▶ [ABOUT THIS EXERCISE] Please retype the listing below exactly, from its opening line through the line where "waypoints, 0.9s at" appears.
= Beginning of Section =
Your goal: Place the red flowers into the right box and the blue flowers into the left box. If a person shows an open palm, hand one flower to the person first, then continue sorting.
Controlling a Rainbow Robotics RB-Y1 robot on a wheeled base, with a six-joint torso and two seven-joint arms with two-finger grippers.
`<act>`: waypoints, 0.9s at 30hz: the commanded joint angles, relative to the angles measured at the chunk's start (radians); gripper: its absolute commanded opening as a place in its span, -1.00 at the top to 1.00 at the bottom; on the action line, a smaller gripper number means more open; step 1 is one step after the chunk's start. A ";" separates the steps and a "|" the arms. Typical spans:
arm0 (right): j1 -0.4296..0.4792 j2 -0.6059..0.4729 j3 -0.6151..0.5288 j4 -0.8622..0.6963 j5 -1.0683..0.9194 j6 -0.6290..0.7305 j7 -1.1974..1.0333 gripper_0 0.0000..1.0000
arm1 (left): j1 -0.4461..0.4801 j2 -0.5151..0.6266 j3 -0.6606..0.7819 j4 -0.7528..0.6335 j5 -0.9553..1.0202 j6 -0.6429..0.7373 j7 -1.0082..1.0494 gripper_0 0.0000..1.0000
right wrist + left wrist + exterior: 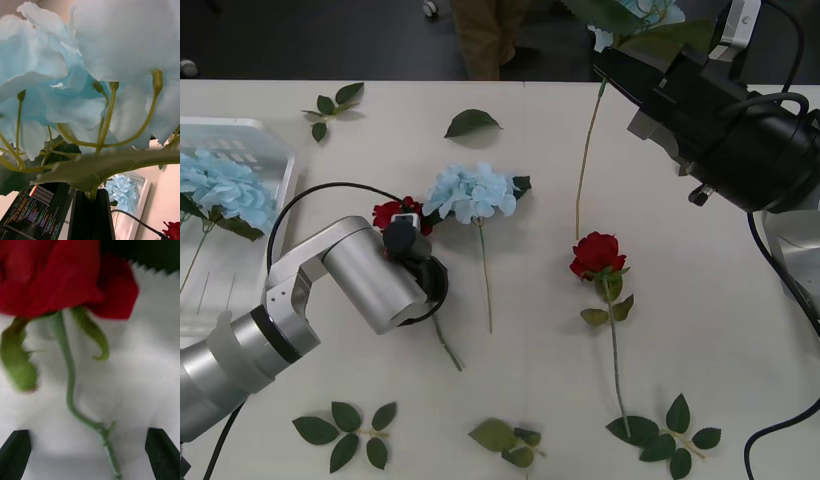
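Front view: left gripper [412, 250] sits over a red rose [388, 212], right of the left box [250, 140]. Right wrist view: right gripper [92, 204] is clamped on a blue flower [112, 56]. Left wrist view: fingers [15, 453] spread wide, straddling the rose stem [69, 386].

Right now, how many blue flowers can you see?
3: one in the left box at, one mid-table, one held aloft by the right gripper at. Others may be hidden.

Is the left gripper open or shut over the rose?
Open: the left gripper has its fingers apart at both corners, with the rose stem lying free between them.
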 commanded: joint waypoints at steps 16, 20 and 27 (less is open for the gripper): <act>0.017 -0.037 0.007 -0.027 -0.012 -0.013 0.047 1.00 | 0.015 -0.010 -0.040 0.147 -0.096 -0.114 0.002 1.00; 0.017 -0.037 0.007 -0.027 -0.012 -0.015 0.050 1.00 | 0.019 -0.006 -0.040 0.145 -0.096 -0.114 -0.004 1.00; 0.017 -0.037 0.007 -0.027 -0.013 -0.016 0.055 1.00 | 0.002 0.045 -0.042 0.124 -0.019 -0.103 -0.021 1.00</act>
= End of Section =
▶ [EXERCISE RESPONSE]
Your goal: Place the red flowers into the right box and the blue flowers into the left box. If a person shows an open palm, hand one flower to the person first, then continue sorting.
Controlling a Rainbow Robotics RB-Y1 robot on a wheeled base, with a six-joint torso and two seven-joint arms with two-finger grippers.
`<act>`: waypoints, 0.9s at 30hz: the commanded joint angles, relative to the angles measured at the chunk's start (radians); gripper: its absolute commanded opening as a place in its span, -1.00 at the top to 1.00 at the bottom; on the action line, a smaller gripper number means more open; step 1 is one step after the chunk's start. A ";" separates the steps and a "|" the arms. Typical spans:

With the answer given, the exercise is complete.